:: Your objective ::
Could you count the lines below that include the word "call" and give only the number?

Records excerpted from a collection
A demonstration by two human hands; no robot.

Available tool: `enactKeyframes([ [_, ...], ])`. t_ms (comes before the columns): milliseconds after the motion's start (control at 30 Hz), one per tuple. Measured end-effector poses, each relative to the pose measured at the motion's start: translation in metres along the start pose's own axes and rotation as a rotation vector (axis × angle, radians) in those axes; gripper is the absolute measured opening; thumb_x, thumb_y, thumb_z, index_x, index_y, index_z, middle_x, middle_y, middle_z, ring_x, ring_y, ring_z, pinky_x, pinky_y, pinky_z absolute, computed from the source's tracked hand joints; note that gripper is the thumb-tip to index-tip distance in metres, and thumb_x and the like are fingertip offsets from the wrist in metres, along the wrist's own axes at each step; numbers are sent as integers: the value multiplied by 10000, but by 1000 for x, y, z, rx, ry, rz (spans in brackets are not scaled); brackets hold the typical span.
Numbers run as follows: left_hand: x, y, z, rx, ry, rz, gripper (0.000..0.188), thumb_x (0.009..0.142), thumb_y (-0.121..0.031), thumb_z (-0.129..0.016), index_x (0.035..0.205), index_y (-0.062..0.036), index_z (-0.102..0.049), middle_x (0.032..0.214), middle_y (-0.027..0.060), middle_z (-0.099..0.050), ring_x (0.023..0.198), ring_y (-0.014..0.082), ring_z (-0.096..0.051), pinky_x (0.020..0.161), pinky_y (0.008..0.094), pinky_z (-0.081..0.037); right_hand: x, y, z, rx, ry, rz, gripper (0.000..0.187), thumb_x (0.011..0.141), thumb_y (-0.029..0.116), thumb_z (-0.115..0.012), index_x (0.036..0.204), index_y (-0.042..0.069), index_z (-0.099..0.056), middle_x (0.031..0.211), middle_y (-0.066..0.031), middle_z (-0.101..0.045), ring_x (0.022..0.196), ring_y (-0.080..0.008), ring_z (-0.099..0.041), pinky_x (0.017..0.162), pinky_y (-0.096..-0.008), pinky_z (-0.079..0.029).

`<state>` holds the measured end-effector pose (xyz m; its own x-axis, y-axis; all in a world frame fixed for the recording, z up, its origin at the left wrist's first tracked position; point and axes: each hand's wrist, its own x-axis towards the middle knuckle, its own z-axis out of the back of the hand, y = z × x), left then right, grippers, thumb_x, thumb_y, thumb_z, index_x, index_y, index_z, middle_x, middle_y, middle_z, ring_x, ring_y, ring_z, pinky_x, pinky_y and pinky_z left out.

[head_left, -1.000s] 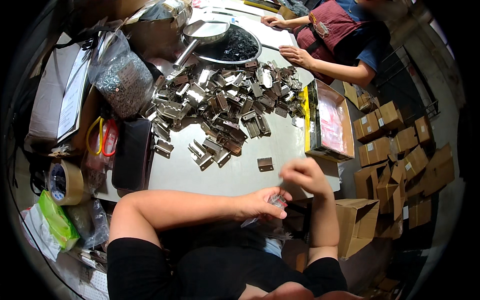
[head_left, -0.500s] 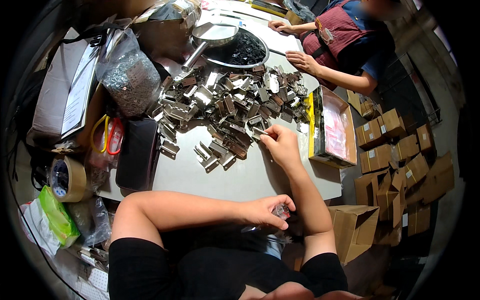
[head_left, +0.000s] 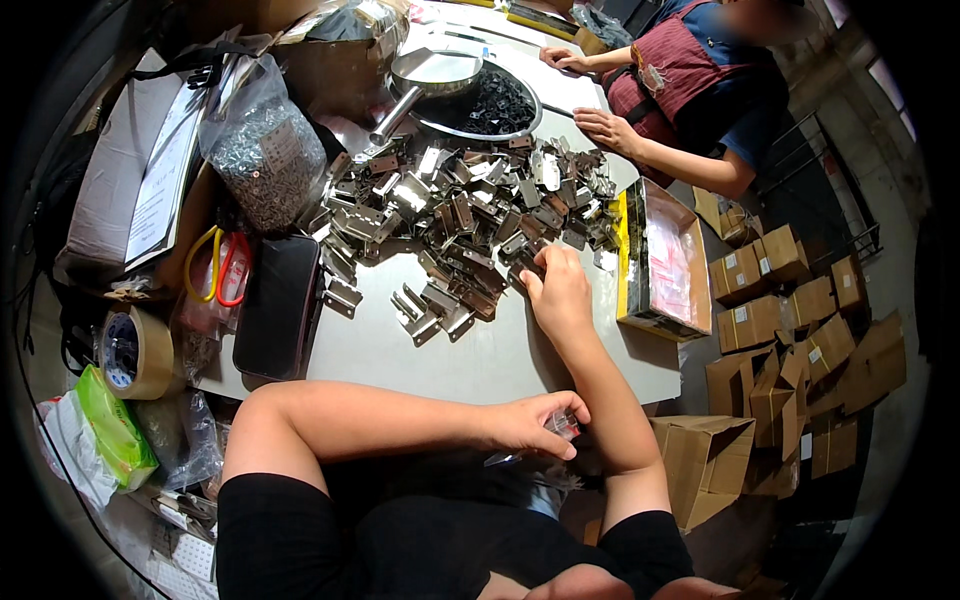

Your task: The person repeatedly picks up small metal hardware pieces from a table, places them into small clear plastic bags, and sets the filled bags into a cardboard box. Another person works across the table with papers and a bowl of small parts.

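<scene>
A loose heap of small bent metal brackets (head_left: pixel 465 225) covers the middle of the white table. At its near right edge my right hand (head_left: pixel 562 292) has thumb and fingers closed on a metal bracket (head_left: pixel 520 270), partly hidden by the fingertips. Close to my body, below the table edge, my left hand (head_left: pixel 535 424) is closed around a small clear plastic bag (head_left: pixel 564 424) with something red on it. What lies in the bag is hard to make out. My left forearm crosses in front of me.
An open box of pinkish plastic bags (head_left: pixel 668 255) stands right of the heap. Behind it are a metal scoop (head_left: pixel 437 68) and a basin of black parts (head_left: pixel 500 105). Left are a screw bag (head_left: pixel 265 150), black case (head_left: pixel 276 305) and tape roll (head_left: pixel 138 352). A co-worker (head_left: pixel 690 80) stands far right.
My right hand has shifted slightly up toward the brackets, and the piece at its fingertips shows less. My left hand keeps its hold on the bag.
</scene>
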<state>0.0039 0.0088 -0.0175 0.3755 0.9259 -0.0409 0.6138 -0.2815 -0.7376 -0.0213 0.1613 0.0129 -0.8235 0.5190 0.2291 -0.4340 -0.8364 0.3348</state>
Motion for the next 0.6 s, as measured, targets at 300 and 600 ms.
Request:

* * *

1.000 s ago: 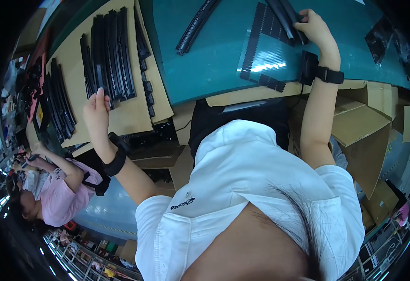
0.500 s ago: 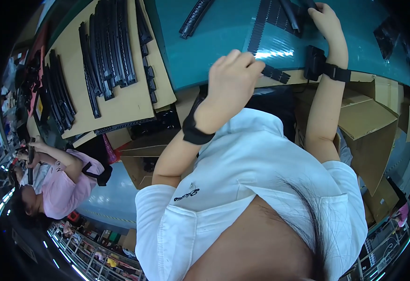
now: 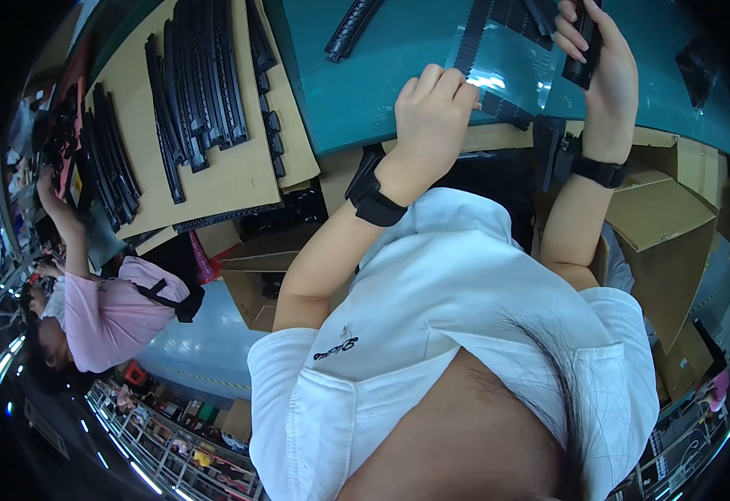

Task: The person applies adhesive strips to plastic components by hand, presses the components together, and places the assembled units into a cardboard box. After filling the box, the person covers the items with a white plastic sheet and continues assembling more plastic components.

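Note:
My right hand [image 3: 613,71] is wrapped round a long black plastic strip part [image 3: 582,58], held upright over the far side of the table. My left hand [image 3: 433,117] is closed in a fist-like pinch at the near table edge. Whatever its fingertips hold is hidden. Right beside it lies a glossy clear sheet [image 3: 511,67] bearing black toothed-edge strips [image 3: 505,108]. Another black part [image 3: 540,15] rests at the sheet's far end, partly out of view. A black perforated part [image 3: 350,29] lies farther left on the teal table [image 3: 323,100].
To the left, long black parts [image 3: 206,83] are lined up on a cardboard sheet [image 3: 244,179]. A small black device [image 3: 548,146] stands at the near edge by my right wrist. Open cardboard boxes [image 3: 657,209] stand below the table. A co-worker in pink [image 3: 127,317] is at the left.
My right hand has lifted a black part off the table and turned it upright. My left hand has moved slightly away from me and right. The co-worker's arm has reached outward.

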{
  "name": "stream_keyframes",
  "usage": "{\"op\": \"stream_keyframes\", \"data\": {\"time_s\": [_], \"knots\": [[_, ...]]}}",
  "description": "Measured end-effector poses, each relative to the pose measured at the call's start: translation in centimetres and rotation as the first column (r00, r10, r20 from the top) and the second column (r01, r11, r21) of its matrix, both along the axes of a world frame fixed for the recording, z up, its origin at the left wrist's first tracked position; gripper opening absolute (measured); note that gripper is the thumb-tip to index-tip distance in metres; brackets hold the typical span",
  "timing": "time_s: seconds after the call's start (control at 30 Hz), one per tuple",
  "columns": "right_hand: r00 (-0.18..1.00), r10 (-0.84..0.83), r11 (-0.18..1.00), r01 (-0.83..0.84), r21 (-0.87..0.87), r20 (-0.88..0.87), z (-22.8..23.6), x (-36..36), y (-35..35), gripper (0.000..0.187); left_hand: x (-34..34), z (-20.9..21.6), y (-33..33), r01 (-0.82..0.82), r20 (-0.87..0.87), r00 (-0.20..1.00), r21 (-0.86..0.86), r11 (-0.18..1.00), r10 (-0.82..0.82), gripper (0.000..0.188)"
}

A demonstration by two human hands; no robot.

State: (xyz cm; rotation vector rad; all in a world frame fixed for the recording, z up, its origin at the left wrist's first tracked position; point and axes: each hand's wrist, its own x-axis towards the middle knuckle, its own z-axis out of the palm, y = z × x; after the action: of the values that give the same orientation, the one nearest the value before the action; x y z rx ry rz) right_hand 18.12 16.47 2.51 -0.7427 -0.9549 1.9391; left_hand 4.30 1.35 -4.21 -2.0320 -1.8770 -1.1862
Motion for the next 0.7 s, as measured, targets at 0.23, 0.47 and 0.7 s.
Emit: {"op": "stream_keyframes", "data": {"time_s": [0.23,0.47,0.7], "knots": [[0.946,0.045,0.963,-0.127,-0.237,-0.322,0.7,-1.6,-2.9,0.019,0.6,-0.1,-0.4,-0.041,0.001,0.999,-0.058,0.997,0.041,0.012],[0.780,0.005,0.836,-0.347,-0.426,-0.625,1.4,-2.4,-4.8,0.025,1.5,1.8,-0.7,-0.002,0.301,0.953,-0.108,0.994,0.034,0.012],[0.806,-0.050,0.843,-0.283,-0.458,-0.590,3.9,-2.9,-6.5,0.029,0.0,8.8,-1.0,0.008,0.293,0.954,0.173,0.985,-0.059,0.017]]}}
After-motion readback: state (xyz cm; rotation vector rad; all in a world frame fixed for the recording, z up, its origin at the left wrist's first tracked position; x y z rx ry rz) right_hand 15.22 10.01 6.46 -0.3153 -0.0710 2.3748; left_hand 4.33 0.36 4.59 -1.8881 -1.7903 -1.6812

:: Answer to this task ::
2